What the task requires: Every line of the material that includes the word "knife" is to be shown.

------ Data ------

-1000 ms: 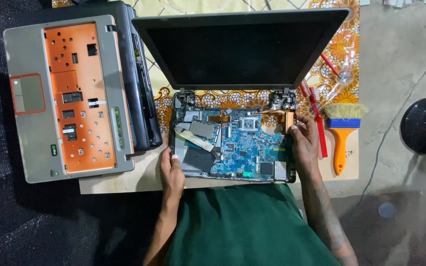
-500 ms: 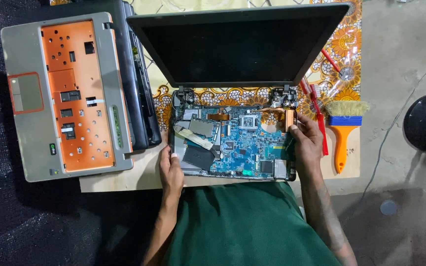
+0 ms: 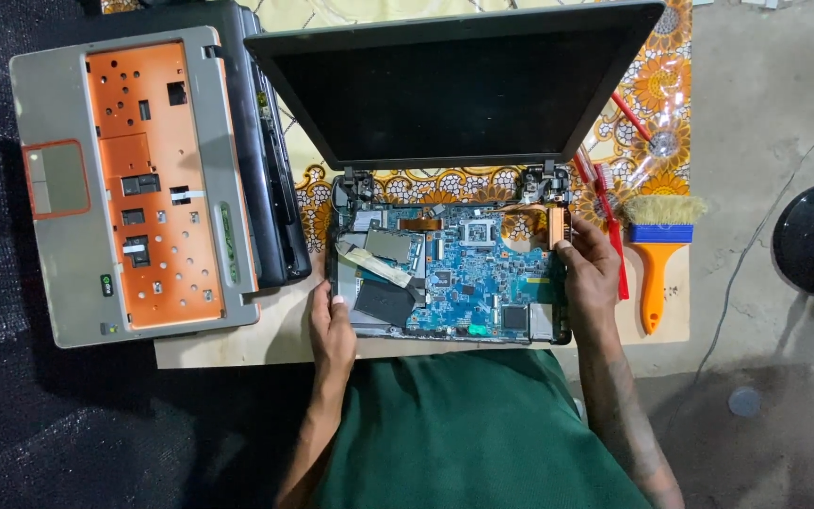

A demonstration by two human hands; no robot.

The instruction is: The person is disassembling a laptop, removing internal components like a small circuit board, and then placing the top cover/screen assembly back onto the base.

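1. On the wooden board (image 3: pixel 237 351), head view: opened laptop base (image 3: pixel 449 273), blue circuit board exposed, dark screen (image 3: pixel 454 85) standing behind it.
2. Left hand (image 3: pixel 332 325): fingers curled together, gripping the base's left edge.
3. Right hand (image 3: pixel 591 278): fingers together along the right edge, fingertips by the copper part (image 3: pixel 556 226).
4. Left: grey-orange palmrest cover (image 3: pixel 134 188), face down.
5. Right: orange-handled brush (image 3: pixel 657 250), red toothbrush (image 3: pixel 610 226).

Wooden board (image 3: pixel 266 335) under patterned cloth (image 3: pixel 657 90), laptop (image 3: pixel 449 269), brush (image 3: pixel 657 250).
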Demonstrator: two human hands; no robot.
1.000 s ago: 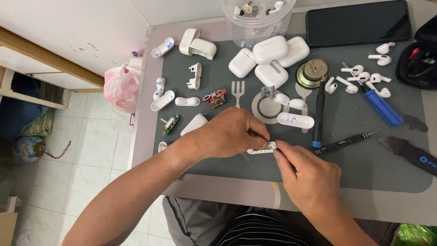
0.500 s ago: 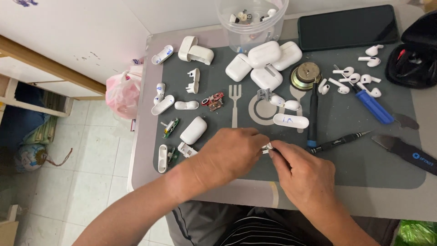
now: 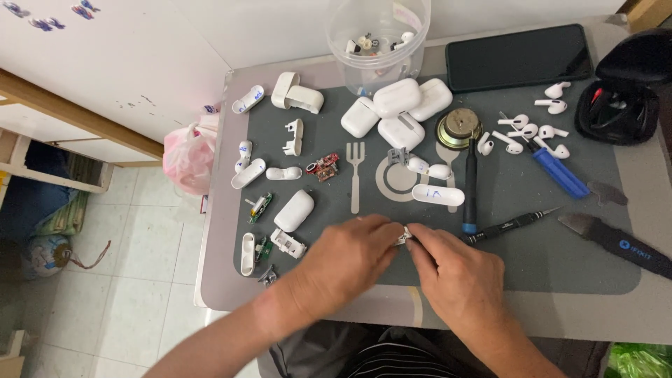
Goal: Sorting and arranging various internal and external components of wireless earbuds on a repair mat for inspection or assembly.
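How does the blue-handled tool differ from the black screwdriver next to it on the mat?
The blue-handled tool has a thick bright blue grip and slants toward the mat's right edge. The black screwdriver is slimmer, all dark, with its fine tip pointing up and right. The blue one lies by loose white earbuds; the black one nearer the right hand. Both lie untouched.

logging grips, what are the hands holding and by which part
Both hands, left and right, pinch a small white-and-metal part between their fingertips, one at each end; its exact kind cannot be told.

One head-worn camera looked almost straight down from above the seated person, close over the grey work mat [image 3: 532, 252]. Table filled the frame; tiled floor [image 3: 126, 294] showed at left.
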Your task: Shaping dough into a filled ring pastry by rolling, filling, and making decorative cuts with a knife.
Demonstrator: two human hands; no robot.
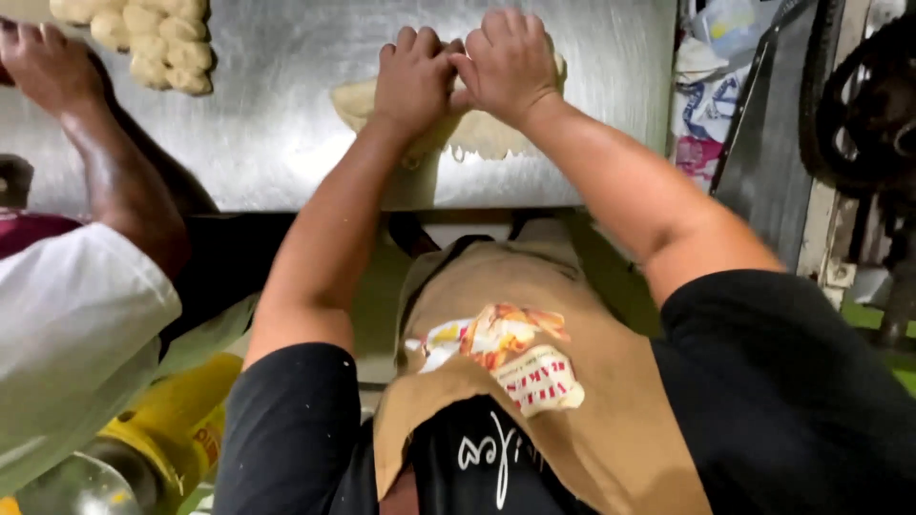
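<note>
Tan apron (534, 420) nearest; dough (487, 133) under both hands, seemingly pressed.

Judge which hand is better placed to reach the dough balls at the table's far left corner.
Left, probably. The left hand presses the dough on the side toward the dough balls; the right hand sits farther off.

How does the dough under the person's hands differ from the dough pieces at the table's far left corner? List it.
The dough under the hands is one flat, spread mass; the dough pieces are many small rounded lumps packed together. The left hand and right hand press on the flat dough, while the pieces lie untouched, with a co-worker's hand beside them. Both are pale and rest on the metal table.
</note>
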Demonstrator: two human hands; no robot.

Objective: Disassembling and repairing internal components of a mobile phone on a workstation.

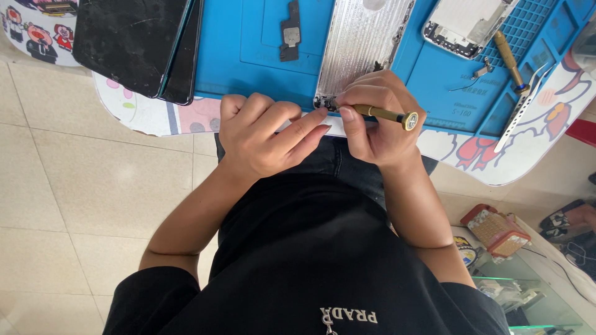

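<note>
Close in: right hand [379,118] pinches a brass-handled screwdriver [385,115], fingers clamped round its shaft, tip set at the lower corner of a silver phone housing [363,37]. Left hand [267,133] loosely curled, forefinger and thumb stretched together toward the same corner, touching the housing's bottom edge. Housing lies on a blue work mat [248,56] near the table's front edge. Knuckles of both hands hide the exact spot under the tip. Round about: small dark component [290,31] just left of housing; dark phone screen [133,43] far left; second housing [465,22], spare screwdriver [509,59] and tweezers [518,115] to the right.
</note>
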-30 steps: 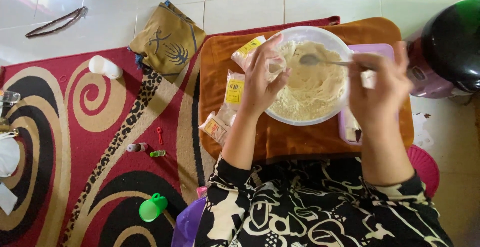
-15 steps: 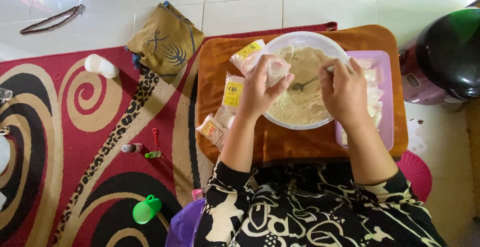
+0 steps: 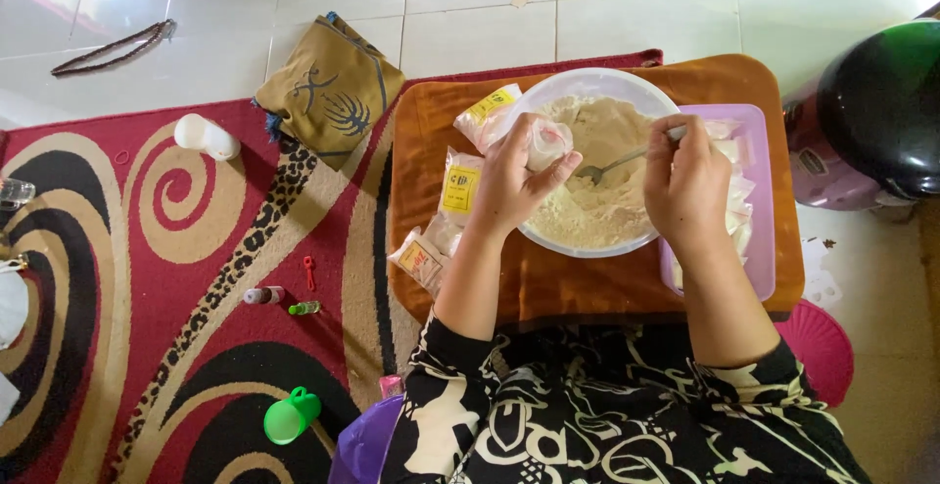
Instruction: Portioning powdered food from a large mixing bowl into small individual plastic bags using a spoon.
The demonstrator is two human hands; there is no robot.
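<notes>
Metal spoon point(image 3: 615, 163) gripped in our right hand point(image 3: 688, 185) points left toward the small plastic bag point(image 3: 544, 143) our left hand point(image 3: 512, 186) holds closed over the flour bowl point(image 3: 627, 239).

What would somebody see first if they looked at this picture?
Probably the big white bowl of pale powder in the middle, sitting on an orange tray. The left hand holds a small clear bag over the bowl, and the right hand holds a spoon dipped into the powder. The swirly red rug fills the left side.

red swirl rug point(image 3: 147, 249), orange tray point(image 3: 587, 288)
</notes>
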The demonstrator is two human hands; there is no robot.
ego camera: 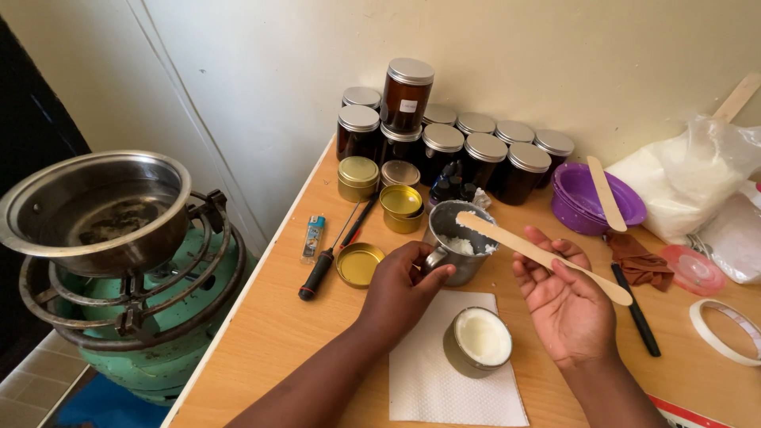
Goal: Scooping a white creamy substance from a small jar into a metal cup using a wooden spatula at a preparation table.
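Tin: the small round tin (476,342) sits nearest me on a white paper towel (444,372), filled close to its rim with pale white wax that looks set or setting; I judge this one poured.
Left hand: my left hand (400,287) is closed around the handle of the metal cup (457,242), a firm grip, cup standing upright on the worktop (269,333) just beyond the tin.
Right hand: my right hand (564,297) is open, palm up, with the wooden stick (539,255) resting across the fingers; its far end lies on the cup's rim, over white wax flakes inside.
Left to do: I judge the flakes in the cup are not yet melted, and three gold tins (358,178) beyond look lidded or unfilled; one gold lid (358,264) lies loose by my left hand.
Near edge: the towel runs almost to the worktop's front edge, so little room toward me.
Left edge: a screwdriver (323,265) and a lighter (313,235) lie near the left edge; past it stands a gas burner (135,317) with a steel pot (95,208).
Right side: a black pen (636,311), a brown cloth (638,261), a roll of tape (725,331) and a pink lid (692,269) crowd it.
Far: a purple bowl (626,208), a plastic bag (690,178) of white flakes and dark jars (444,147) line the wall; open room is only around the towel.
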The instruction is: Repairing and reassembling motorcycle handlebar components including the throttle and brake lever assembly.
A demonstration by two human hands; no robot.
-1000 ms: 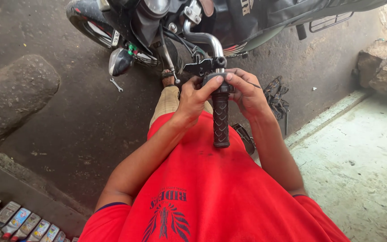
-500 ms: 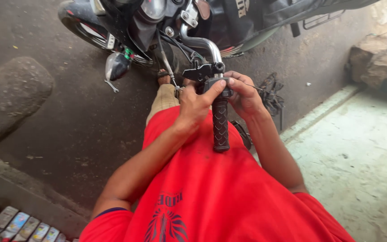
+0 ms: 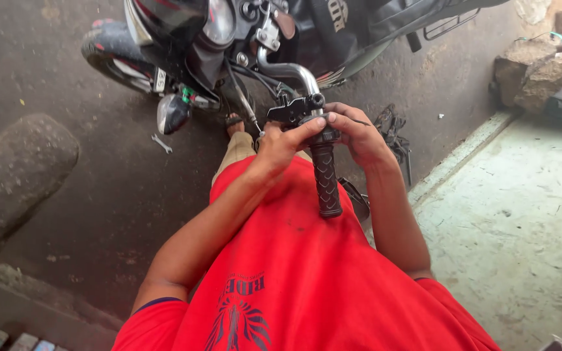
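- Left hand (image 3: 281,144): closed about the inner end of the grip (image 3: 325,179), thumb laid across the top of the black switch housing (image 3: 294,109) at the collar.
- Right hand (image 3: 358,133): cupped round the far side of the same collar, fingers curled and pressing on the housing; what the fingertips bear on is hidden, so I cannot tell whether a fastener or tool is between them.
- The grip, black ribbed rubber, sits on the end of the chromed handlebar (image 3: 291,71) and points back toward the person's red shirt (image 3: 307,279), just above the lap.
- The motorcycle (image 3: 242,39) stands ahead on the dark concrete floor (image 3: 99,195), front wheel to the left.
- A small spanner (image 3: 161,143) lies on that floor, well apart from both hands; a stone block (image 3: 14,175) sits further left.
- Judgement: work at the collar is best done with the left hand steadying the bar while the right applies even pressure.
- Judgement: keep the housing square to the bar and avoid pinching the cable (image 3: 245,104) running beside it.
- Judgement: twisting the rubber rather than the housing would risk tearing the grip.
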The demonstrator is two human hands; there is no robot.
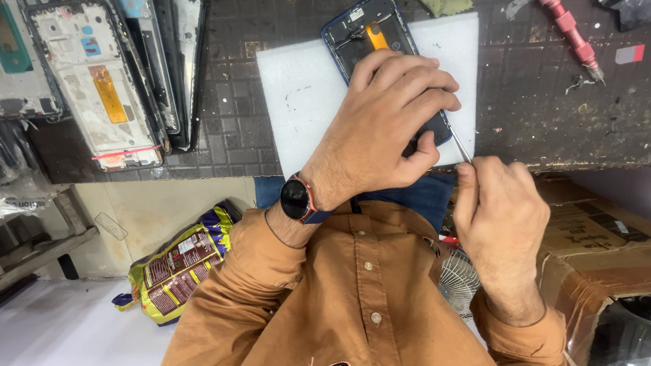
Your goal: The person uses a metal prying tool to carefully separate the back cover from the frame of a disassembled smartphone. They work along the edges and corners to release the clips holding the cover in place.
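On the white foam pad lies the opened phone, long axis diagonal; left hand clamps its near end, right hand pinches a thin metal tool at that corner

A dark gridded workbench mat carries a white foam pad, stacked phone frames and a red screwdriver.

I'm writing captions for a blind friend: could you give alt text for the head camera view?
Seen from above, a person's left hand presses down on an opened blue phone lying on a white pad, while the right hand holds a thin metal tool to the phone's edge. Spare phone frames lie at the left of the dark bench, and a red screwdriver at the far right.
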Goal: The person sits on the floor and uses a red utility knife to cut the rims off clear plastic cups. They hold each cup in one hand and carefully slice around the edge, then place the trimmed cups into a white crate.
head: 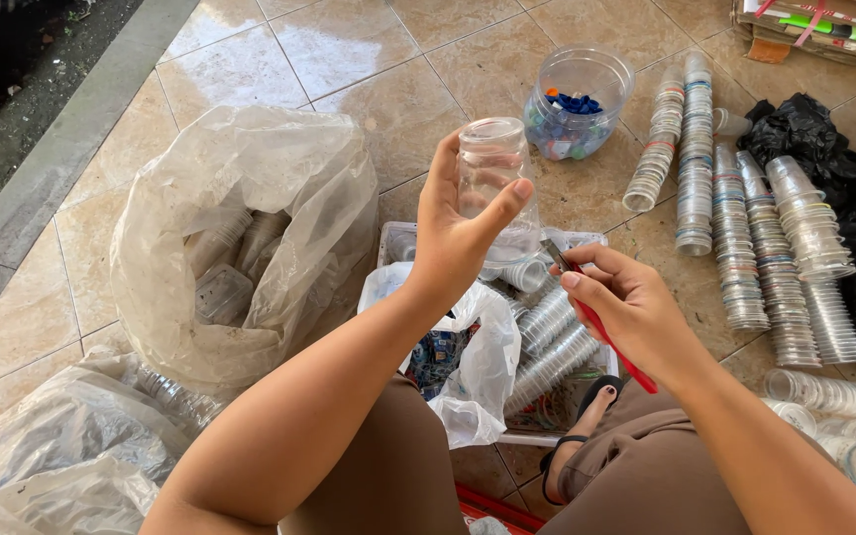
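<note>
Clear plastic bottle (492,183) sat upended in my left hand (458,233), fingers wrapped round it, above a white crate (393,243) of nested cups. My right hand (621,302) was closed on a red-handled cutter (601,327) just beside the bottle. Between my knees lay a small white bag (478,372). Stacks of clear cups (745,238) lined the tiled floor (388,89) to the right, near a jar of blue caps (577,104); a big sack (240,238) stood left.
</note>
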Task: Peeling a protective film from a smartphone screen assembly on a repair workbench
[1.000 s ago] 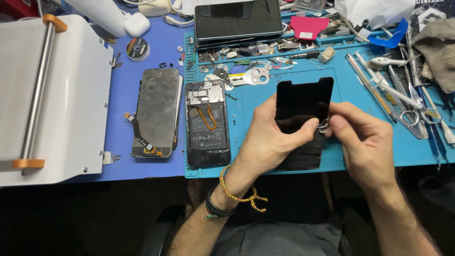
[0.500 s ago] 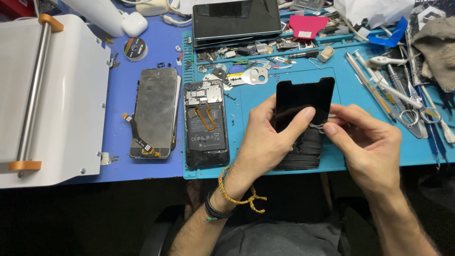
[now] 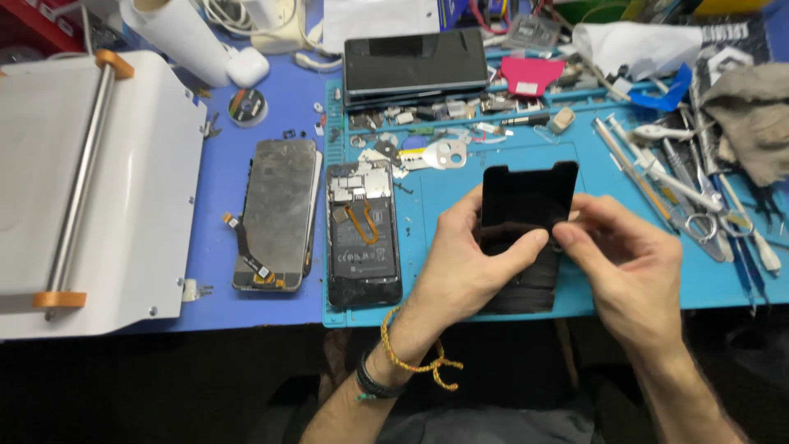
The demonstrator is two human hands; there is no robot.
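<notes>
My left hand [image 3: 464,267] holds a black phone screen panel [image 3: 526,205] upright-tilted over the blue mat [image 3: 657,271], thumb across its lower face. My right hand [image 3: 629,267] pinches the panel's lower right edge with thumb and forefinger. A dark phone part [image 3: 526,288] lies flat on the mat beneath both hands, partly hidden. Left of my hands lies an opened phone body [image 3: 363,234] with exposed boards and an orange flex cable. Farther left lies a detached cracked display [image 3: 275,214] with a loose ribbon.
A white machine with a metal roller bar [image 3: 90,189] fills the left. A black tablet-like device [image 3: 415,67] sits at the back. Tweezers, scissors and picks [image 3: 690,197] lie at the right, a grey cloth [image 3: 752,115] beyond. Small screws and parts litter the mat's top.
My hands shifted slightly on the black panel; the left thumb now lies across its lower face and the right fingers pinch closer to its edge.
</notes>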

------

Solution to the exercise:
Your task: Shaping dough into a filled ring pastry by rolling, filling, and making decorative cuts with a knife.
Goal: The person sits on the floor and uses a red utility knife to cut the rims off clear plastic cups. They hold each cup in one hand and carefully slice around the edge, then place the trimmed cups into a white crate.

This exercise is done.